Coronal sections showing microdialysis probe placement within mPFC for all animals. Panel A: A picture of real brain coronal section. Black arrow points out probe location. Panel B-C, Brain coronal section figures. Solid lines indicate the active dialysis regions. Numbers below the figure represent the position of the slice relative to Bregma. The figure was adapted from Paxinos and Watson (2005).

Figure 2

NT69L blocked PCP-induced hyperactivity. The data are shown as the mean of total travel distance measured every 20 min (±S.E.M.). (N=5 for Saline/PCP group, Saline/Saline group and NT69L/Saline group, N=6 for NT69L/PCP group). *, P<0.05 NT69L treated groups versus Saline treated groups. #, P<0.05 versus Saline/Saline, NT69L/Saline and NT69L/PCP groups. Gray arrow indicates when rats received either saline or NT69L injection. Black arrow indicates when rats received either saline or PCP injection.

Figure 3

In panels A, NT69L blocked the PCP-induced increase of NE levels in mPFC. In panels B, NT69L blocked the PCP-induced increase of 5-HT levels in mPFC. In panels C, NT69L blocked PCP-induced increases of DA levels in mPFC. In panels D, NT69L increased DOPAC levels in mPFC. All data are shown as the % baseline of monoamines measured every 20 min (±S.E.M.). (N=5 for Saline/PCP group, Saline/Saline group and NT69L/Saline group, N=6 for NT69L/PCP group). %, P<0.05 versus NT69L/Saline and NT69L/PCP groups. *, P<0.05 NT69L treated groups versus Saline treated groups. &, P<0.05 versus NT69L/Saline and Saline/Saline groups. #, P<0.05 versus Saline/Saline, NT69L/Saline and NT69L/PCP groups. @, P<0.05 versus Saline/Saline and NT69L/PCP groups. **, P<0.05 versus Saline/Saline group. +, P<0.05 versus NT69L/PCP group. Gray arrow indicates when rats received either saline or NT69L injection. Black arrow indicates when rats received either saline or PCP injection.

Figure 4

In panels A, NT69L blocked the PCP-induced increase of glutamate levels in mPFC. In panels B, NT69L significantly increased glycine levels in mPFC in both NT69L/Saline group and NT69L/PCP group.

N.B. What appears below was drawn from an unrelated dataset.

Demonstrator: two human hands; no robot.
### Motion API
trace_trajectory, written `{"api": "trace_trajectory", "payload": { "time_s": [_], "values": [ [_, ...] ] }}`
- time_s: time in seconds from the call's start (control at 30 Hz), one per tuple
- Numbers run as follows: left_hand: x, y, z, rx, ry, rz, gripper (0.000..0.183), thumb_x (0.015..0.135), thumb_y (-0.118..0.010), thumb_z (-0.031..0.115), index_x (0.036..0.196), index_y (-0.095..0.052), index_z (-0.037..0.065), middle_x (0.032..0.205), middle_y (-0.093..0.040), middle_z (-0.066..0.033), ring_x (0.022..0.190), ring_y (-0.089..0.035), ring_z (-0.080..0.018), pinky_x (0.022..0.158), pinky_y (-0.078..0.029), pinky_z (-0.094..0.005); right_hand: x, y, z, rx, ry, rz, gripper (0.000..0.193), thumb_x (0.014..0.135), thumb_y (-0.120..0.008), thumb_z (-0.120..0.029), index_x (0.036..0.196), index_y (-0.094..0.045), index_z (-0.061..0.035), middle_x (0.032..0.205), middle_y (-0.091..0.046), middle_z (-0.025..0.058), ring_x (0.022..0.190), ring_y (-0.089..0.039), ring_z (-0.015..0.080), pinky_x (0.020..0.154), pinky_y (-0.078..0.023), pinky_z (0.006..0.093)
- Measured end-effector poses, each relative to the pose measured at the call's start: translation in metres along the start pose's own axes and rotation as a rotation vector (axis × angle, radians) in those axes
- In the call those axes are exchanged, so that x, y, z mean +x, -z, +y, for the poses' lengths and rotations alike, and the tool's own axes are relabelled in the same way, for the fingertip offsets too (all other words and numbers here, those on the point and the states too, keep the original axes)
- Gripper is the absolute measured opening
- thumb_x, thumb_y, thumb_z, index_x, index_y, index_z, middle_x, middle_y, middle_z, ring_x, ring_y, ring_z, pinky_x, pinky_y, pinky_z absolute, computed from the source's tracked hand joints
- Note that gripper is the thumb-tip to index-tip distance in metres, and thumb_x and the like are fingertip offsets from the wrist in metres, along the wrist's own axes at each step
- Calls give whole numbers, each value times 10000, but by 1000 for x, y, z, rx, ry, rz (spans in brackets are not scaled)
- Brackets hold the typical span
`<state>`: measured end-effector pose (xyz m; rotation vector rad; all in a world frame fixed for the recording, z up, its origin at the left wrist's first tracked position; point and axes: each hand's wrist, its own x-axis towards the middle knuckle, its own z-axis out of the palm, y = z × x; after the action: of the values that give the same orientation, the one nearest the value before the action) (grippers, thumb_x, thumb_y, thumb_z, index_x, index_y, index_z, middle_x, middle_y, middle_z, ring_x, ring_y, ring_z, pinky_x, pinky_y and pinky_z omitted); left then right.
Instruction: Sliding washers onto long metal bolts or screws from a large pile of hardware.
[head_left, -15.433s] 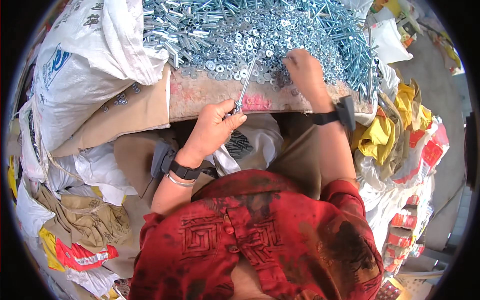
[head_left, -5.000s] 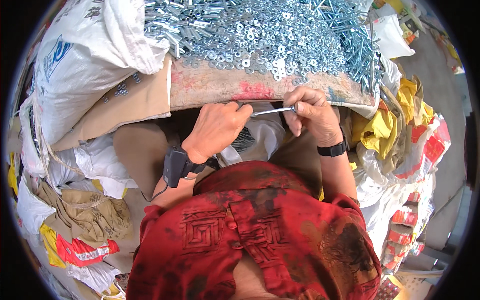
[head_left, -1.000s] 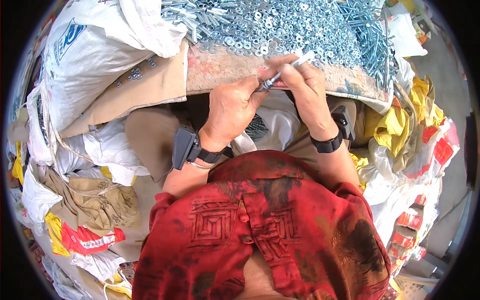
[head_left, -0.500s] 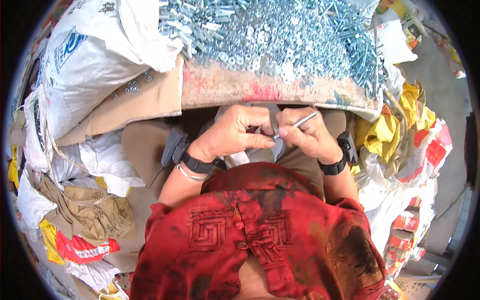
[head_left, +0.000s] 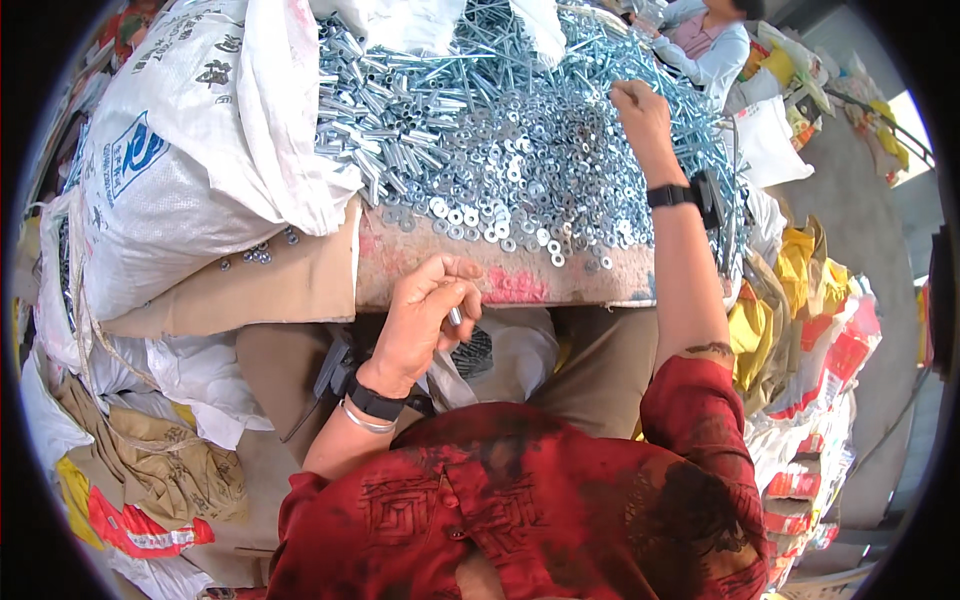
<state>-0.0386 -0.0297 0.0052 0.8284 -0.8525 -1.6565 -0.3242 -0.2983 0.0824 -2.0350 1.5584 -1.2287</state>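
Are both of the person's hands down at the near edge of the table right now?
No. Only the left hand is at the near edge, while the right hand reaches far out over the pile of metal washers and bolts.

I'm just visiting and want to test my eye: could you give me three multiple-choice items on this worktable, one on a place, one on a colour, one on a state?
1. Where is the right hand?
A. On the lap
B. Out over the pile of bolts at the far side
C. On the white sack

2. What colour is the shirt?
A. Red
B. Blue
C. Green

3. How is the left hand?
A. Flat open on the table
B. Curled, with a small metal part at its fingers
C. Out of view

Answers: 1 B, the arm stretches across the washers to the bolts. 2 A, red patterned cloth fills the lower view. 3 B, the fingers bend around a bit of metal near the table edge.
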Motion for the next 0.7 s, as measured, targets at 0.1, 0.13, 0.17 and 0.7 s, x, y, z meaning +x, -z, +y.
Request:
{"api": "trace_trajectory", "payload": {
  "time_s": [0.1, 0.13, 0.17, 0.7],
  "values": [
    [0, 1, 4, -9, 123, -50, 203, 1011, -510, 193, 1131, -556, 36, 669, -560, -14, 519, -472, -49, 419, -304, -171, 35, -22, 9, -546, 153, -37, 385, 894, -630, -356, 1173, -666, -94, 1210, -632, 177, 1129, -589, 383, 948, -464, 468],
    [0, 6, 0, -10, 118, -37, 203, 1011, -510, 193, 1131, -556, 36, 669, -560, -14, 519, -472, -49, 419, -304, -171, 38, -32, 3, -539, 162, -44, 385, 894, -630, -356, 1173, -666, -94, 1210, -632, 177, 1129, -589, 383, 948, -464, 468],
    [2, 11, -8, 41, 77, -68, 212, 1015, -504, 201, 1138, -553, 37, 673, -568, -17, 520, -488, -55, 418, -306, -170, 39, -39, -2, -655, 119, -141, 378, 894, -624, -364, 1175, -672, -116, 1197, -636, 175, 1129, -587, 389, 949, -464, 474],
    [-8, 18, -12, -46, 29, 136, 246, 1014, -516, 255, 1071, -604, 33, 693, -593, -37, 495, -464, -63, 416, -320, -190, -116, 28, -115, 64, 250, 367, 92, 894, -714, -127, 884, -667, -48, 657, -672, 23, 569, -564, 42, 547, -435, 210]
  ]
}}
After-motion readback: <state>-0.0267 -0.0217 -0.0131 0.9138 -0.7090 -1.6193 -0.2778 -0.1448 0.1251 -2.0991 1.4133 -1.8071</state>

All data are shown as % baseline of amino acids measured every 20 min (±S.E.M.). (N=5 for PCP group, Saline/Saline group and NT69L/Saline group, N=6 for NT69L pretreated group). *, P<0.05 NT69L treated groups versus Saline treated groups. @, P<0.05 versus Saline/Saline and NT69L/PCP groups. $, P<0.05 versus Saline/Saline, and Saline/PCP groups. Gray arrow indicates when rats received either saline or NT69L injection. Black arrow indicates when rats received either saline or PCP injection.